### EXERCISE BRIEF
Would you pull out every line of the material that contains the string "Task"?

*** SUPPLIED MATERIAL ***

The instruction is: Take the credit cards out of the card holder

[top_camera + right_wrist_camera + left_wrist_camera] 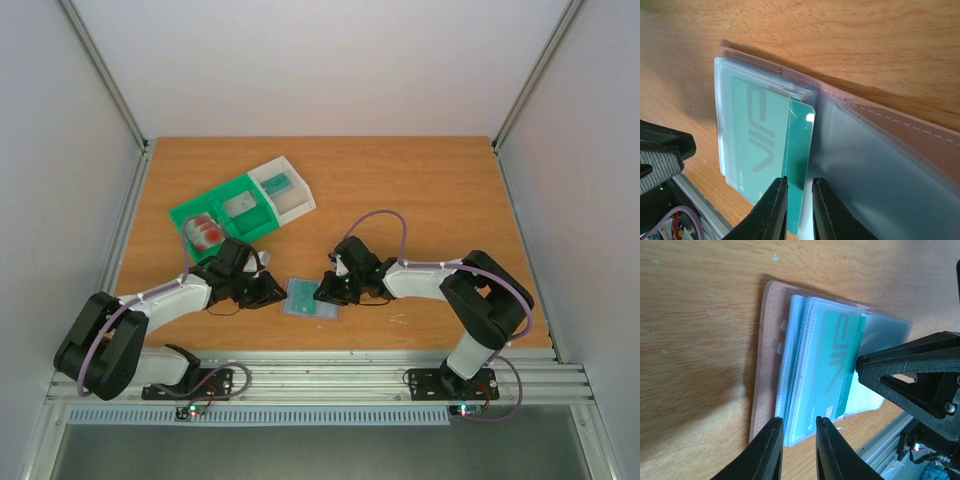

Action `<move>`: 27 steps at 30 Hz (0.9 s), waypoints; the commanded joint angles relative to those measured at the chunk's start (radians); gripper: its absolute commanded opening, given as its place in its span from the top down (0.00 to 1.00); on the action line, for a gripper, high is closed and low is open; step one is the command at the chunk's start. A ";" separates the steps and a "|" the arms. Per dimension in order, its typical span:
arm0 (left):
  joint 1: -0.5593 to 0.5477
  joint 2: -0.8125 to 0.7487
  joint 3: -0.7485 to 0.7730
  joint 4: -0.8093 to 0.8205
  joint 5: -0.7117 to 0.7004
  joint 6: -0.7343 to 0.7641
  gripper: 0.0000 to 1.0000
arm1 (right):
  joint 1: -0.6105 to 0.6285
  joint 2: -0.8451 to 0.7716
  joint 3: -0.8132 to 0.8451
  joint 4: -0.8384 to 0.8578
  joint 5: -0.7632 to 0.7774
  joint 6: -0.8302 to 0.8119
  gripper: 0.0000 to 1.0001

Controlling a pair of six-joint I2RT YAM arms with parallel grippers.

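Extraction is the step in hand, by my reading. The card holder (313,300) lies open and flat on the table (430,200), near its front edge and between the two arms. A teal card (801,150) pokes partway out of one clear sleeve.

The right gripper (799,180) meets the holder from its own side with jaws drawn narrow, and the card's bared end lies right between them. The left gripper (799,420) comes in from the opposite side, jaws equally narrow, at a corner of the stacked sleeves. From the wrist views I cannot tell whether either pair is truly clamped or only straddling what lies between, since the fingers hide the contact.

The next move, as I judge it, calls for a firm pinch by the right arm on the card alone, not the sleeve film. Then comes a straight pull along the sleeve's opening while the left arm pins the holder against sliding.

Well apart, toward the back left, a green-and-white tray (205,197) holds a pale card with a red blotch (205,232).

As for writing, large letters "VIP" run along the teal card's face, read through the plastic. Small print near one corner is too fine to read, and no brand shows on the holder.
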 commanded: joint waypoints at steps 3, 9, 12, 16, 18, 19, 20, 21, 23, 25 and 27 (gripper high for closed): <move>-0.005 -0.008 0.017 0.079 0.027 -0.009 0.85 | 0.001 0.012 -0.014 0.067 0.010 0.037 0.83; -0.007 0.029 -0.007 0.203 0.102 -0.037 0.94 | -0.002 0.039 -0.023 0.091 0.007 0.043 0.83; -0.007 0.060 -0.015 0.274 0.140 -0.050 0.95 | -0.003 0.039 -0.030 0.095 0.010 0.045 0.84; -0.010 0.110 -0.021 0.339 0.169 -0.060 0.95 | -0.007 0.045 -0.038 0.100 0.014 0.050 0.84; -0.010 0.131 -0.026 0.346 0.157 -0.059 0.95 | -0.010 0.051 -0.043 0.108 0.009 0.054 0.84; -0.010 0.142 -0.028 0.350 0.150 -0.055 0.95 | -0.010 0.054 -0.046 0.114 0.005 0.057 0.84; -0.010 0.149 -0.030 0.351 0.146 -0.053 0.95 | -0.012 0.055 -0.049 0.126 0.001 0.060 0.84; -0.010 0.156 -0.032 0.351 0.140 -0.052 0.95 | -0.014 0.057 -0.055 0.135 -0.004 0.063 0.84; -0.010 0.162 -0.035 0.341 0.119 -0.043 0.95 | -0.018 0.058 -0.062 0.146 -0.009 0.066 0.84; -0.010 0.164 -0.034 0.313 0.090 -0.029 0.95 | -0.024 0.057 -0.066 0.152 -0.012 0.067 0.85; -0.010 0.172 -0.038 0.302 0.075 -0.008 0.95 | -0.028 0.057 -0.071 0.161 -0.016 0.069 0.86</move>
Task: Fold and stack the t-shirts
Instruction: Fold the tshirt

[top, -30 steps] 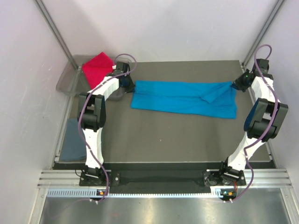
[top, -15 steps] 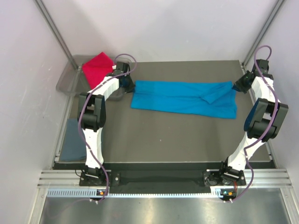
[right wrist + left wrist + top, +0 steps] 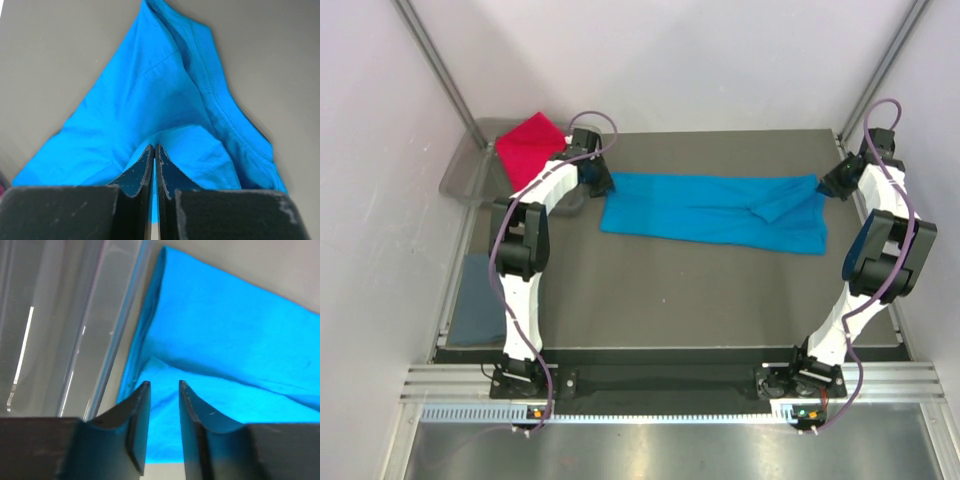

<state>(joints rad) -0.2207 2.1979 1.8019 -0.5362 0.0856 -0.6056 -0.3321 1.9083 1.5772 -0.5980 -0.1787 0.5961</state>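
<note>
Turquoise-blue cloth takes up the far half of the table: the turquoise t-shirt lies there flat, folded into a long band that runs from the table's left side to its right. A loose flap is doubled over near the right end.

The left gripper sits at the band's left end, toward the table's far left corner. In the left wrist view its fingers stand a narrow gap apart above the shirt's folded edge. Blue cloth shows through the gap and nothing is caught between them.

The right gripper is at the band's right end, by the table's far right corner. In the right wrist view its jaws are pressed almost together, with only a thin blue sliver between them. The cloth rises in a ridge to the tips, so they pinch a fold of the turquoise t-shirt.

The red t-shirt lies crumpled in the clear grey plastic tray, which sits off the table's far left corner. The slate grey-blue t-shirt lies flat just off the table's left edge.
</note>
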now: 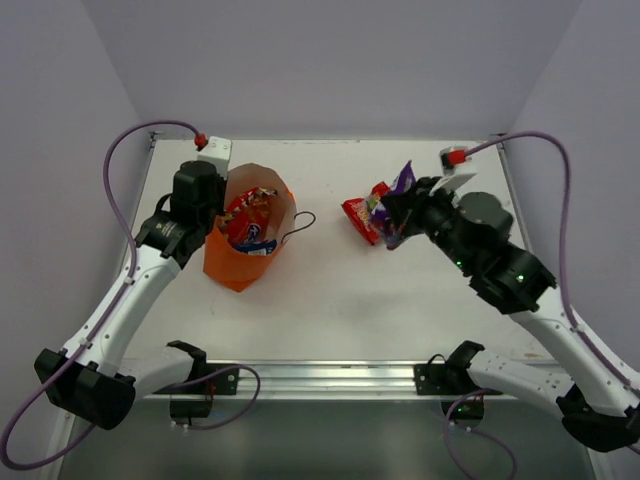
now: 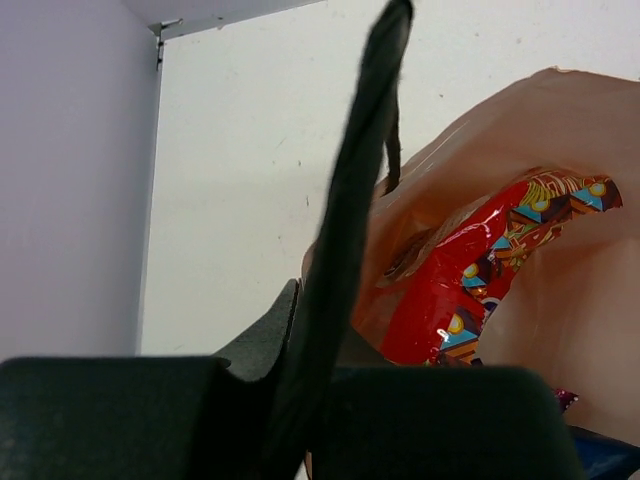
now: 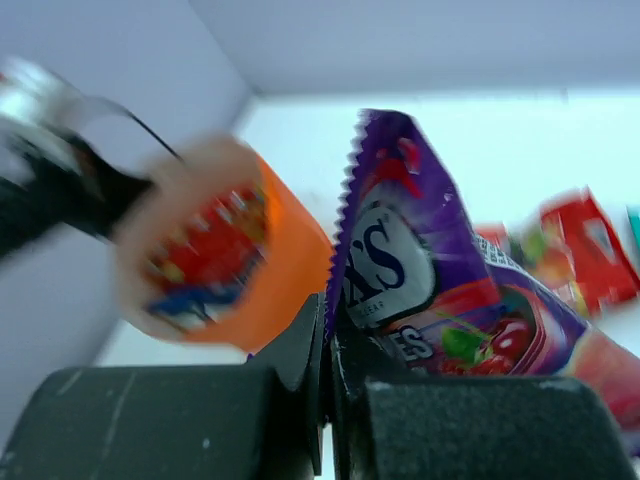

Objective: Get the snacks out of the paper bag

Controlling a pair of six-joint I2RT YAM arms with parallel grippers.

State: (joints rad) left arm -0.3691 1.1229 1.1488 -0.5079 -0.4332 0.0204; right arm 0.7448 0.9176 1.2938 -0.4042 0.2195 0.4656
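An orange paper bag stands open at about 9 o'clock on the white table. Its mouth faces up, and a red packet and a dark blue packet show inside. The left gripper sits at the bag's 9 o'clock rim, its fingers pressed together on the paper edge. A thin dark cord handle loops out at the bag's 3 o'clock side. At roughly 2 o'clock on the table, well apart from the bag, the right gripper is clamped on a purple packet that sticks up toward 12 o'clock. Just beside it, a small heap of loose packets, mostly red, lies on the table. Only the left wrist view shows the bag's pale inside, with the red packet curving against that wall. There the closed fingers cross the frame edge-on and hide part of the rim. Only the right wrist view shows the purple packet's sawtooth edge pinched between the shut jaws, its lettering partly cut off by the gripper. In that view the bag at 9 o'clock and the loose packets at 3 o'clock are blurred. How many packets lie in the bag cannot be counted. Purple cables arch over both arms, and a metal rail runs along the table's 6 o'clock edge.
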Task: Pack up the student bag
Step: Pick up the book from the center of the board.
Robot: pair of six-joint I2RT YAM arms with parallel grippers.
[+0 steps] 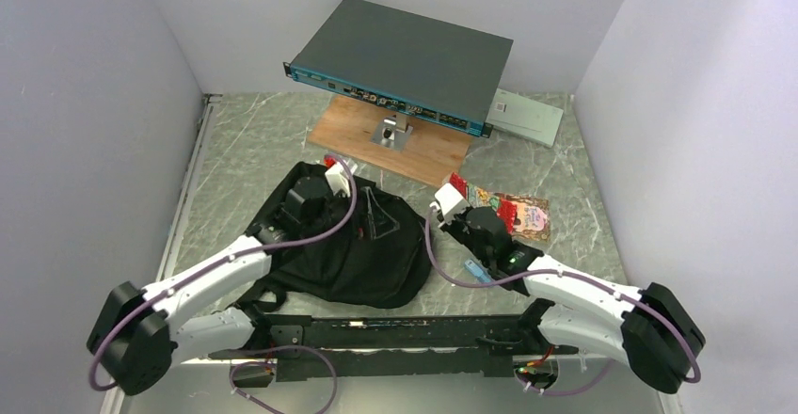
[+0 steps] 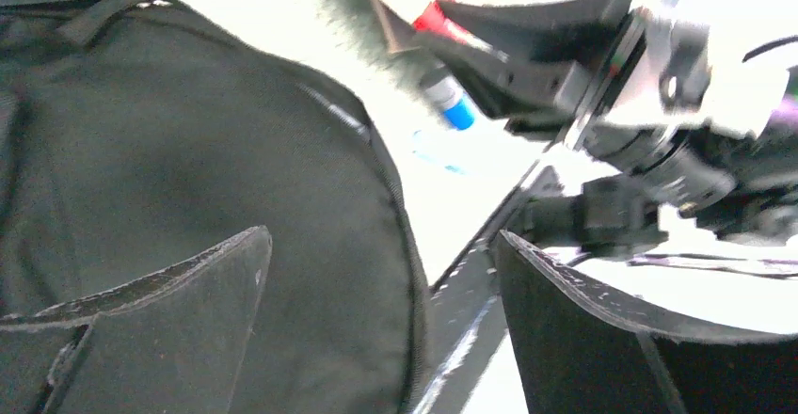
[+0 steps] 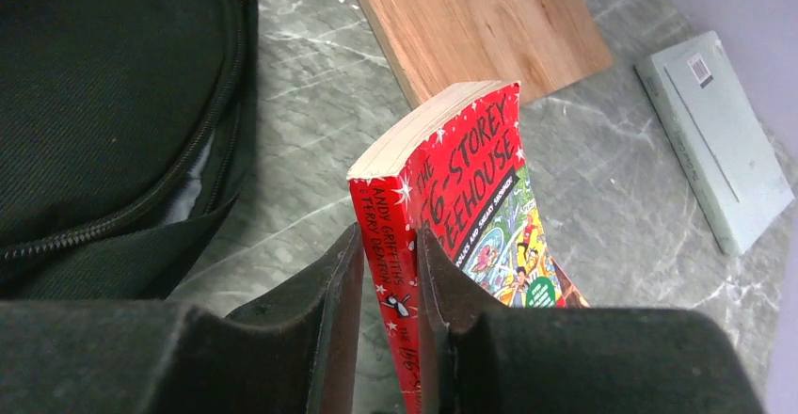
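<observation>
The student bag (image 1: 386, 254) is laid flat on the worktop (image 1: 245, 151), with the left gripper (image 2: 376, 254) spread wide over its fabric, pinching nothing. A red paperback (image 3: 470, 169) is pinched at its spine by the right gripper (image 3: 388, 245) beside the bag's zip. Loading the book is judged the step in hand; next, the opening must be parted and the book slid in.
</observation>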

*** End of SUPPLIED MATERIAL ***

### ANSWER SECTION
Task: Fold and stack the t-shirts
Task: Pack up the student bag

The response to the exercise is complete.